The UNC Allergy and Immunology Clinic has been selected to become an FCN Discovery Center of Distinction. With this new designation, lead principal investigator, Edwin Kim, MD, MS, will receive a $100,000 stipend to help develop critical infrastructure necessary to deliver optimal clinical care and leadership in the community to patients with food allergy.
This week, the FARE Clinical Network – a group of top food allergy centers led and coordinated by FARE – announced its expansion to include 44 participating institutions in 22 states and the nation’s capital. By increasing the locations for multi-site clinical trials, the network will facilitate the development of new therapies, diagnostics, and prevention strategies and will make access to experimental treatments possible for volunteers drawn from a larger and more diverse patient population.
The FCN Network has three types of centers, including Discovery Centers of Distinction, Clinical Research Centers of Distinction, and Clinical Care Centers of Distinction. As leader of a Discovery Center of Distinction, Dr. Kim and his team of researchers will conduct new research on treatments, diagnostics, prevention and improvements to care. Through participating in the network, the new center will also serve as a site for clinical trials and basic/translational research on food allergy, assist in the development of new therapeutics, help carry out multi-center investigations, as well as help train the next generation of food allergy investigators.

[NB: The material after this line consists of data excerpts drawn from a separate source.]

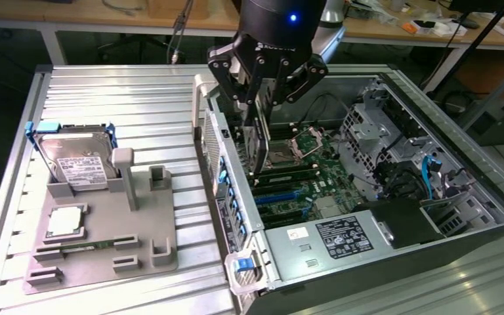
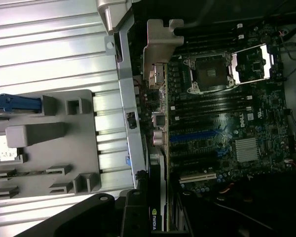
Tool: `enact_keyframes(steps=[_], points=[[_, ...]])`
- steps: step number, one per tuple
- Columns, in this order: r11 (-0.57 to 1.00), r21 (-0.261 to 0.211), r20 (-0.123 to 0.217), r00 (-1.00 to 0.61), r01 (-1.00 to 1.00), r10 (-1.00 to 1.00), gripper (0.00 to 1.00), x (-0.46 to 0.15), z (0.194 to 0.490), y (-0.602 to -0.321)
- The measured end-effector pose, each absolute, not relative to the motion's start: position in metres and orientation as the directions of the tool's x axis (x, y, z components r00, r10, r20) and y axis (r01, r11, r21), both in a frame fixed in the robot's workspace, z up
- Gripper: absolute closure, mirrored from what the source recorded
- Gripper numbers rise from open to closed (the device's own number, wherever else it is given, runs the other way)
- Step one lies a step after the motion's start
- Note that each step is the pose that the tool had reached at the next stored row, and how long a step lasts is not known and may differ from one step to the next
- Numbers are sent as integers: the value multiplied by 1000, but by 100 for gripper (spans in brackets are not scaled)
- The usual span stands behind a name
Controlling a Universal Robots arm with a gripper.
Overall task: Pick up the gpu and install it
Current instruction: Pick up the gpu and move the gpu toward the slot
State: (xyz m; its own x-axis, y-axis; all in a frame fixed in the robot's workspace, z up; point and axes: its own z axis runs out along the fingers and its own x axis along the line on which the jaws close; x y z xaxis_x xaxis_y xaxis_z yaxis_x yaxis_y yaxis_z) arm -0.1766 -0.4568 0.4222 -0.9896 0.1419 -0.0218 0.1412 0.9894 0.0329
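My gripper hangs over the open computer case, shut on the gpu. The gpu is held on edge as a thin dark card, pointing down toward the motherboard. It sits just inside the case's rear wall. Its lower edge is above the expansion slots; I cannot tell whether it touches them. In the wrist view the gpu shows edge-on with a small green logo, between dark fingers. Beyond it lie the blue slot and the white slot.
A grey fixture tray on the ribbed table at the exterior view's left holds a silver hard drive, a CPU and a RAM stick. Inside the case are the CPU socket, a power supply and drive cages.
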Motion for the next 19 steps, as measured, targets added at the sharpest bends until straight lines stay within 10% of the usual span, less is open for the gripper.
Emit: enact_keyframes(steps=[19], points=[[989,33,-22,-990,141,142,73,-161,422,-457]])
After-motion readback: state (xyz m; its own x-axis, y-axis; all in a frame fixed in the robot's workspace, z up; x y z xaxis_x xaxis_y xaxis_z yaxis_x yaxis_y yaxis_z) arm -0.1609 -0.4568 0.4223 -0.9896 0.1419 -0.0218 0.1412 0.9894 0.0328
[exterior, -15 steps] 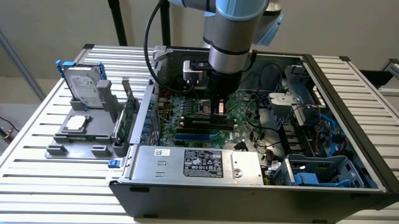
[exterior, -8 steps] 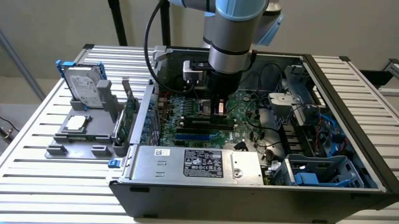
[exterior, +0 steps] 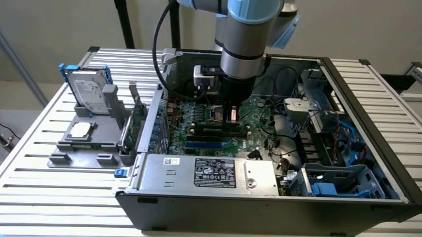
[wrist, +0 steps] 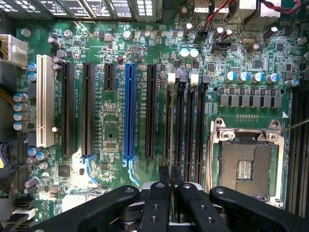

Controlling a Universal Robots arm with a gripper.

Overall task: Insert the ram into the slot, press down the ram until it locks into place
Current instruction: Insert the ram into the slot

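Dark-green and seen edge-on, the ram (wrist: pixel 172 125) reads to me in the wrist view as a thin pale line running along the slot (wrist: pixel 168 145). That slot is the one of the four black memory sockets nearest the blue slot (wrist: pixel 129 111). My gripper (wrist: pixel 170 181) has its fingers (wrist: pixel 164 175) drawn in close, one on each face of the stick, and I judge them clamped on it. In the exterior view the gripper (exterior: pixel 230 117) stands low inside the open case (exterior: pixel 264 210), right down at the board (exterior: pixel 197 111). I cannot tell whether the ram's lower edge sits in the slot or just above it, nor whether the pale clip (wrist: pixel 171 77) at the far end is thrown open. That is where I see the risk. If the stick is a little off the slot's line or tilted end to end, a push would drive its edge onto the socket wall or into the neighbouring socket just beside it. If its notch does not meet the key, force would only bend the board. An uneven press could latch one end and leave the other proud. A clip standing shut would block it outright, and the fingers might slide on the thin stick under load.
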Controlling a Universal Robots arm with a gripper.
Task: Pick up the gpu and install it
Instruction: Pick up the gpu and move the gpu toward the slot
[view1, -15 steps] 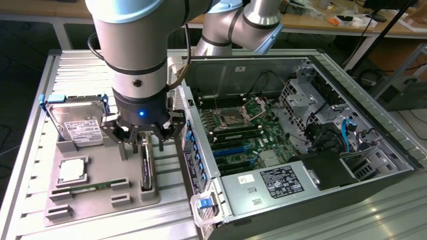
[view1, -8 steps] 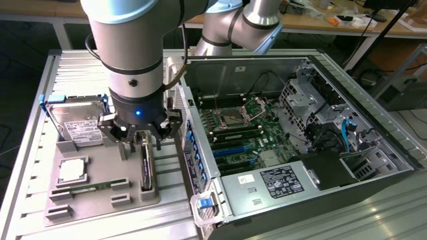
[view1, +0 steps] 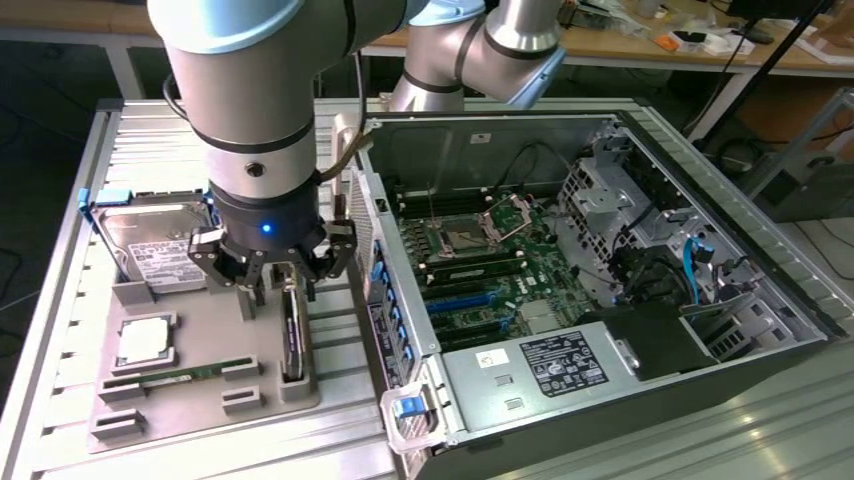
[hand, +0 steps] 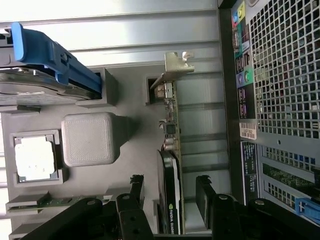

This award comes with an annual $100,000 stipend for up to five years to be used to help develop critical infrastructure necessary to carry out the FCN’s mission. The funds will help ensure that patients with food allergies have access to state-of-the-art diagnosis and treatment, short-term as well as long-term care, and research that addresses factors from discovery to application along the entire clinical and translational spectrum.
“With the institution of the FARE Clinical Network, FARE – as the leading food allergy advocacy group and largest private funder of food allergy research – has created the capability of conducting food allergy research on a scale not previously imaginable. We at the UNC Food Allergy Initiative are honored to be selected as a FARE Discovery Center of Distinction and excited to be a leader within the FCN to work towards its goal of finding a cure for food allergies,” Dr. Kim said.
To help those who are suffering from severe peanut allergic reactions, Dr. Kim and his team of researchers are currently conducting a study using a treatment called peanut sublingual immunotherapy – or Peanut SLIT – a treatment using a miniscule amount of liquefied peanut protein under the tongue, where it is absorbed into the blood stream to desensitize the immune system to larger amounts of peanut protein. The current study focuses on the effectiveness of SLIT amongst preschool-aged children. Funded by FARE for the past four years, Dr. Kim said results from this trial are expected at the end of 2020.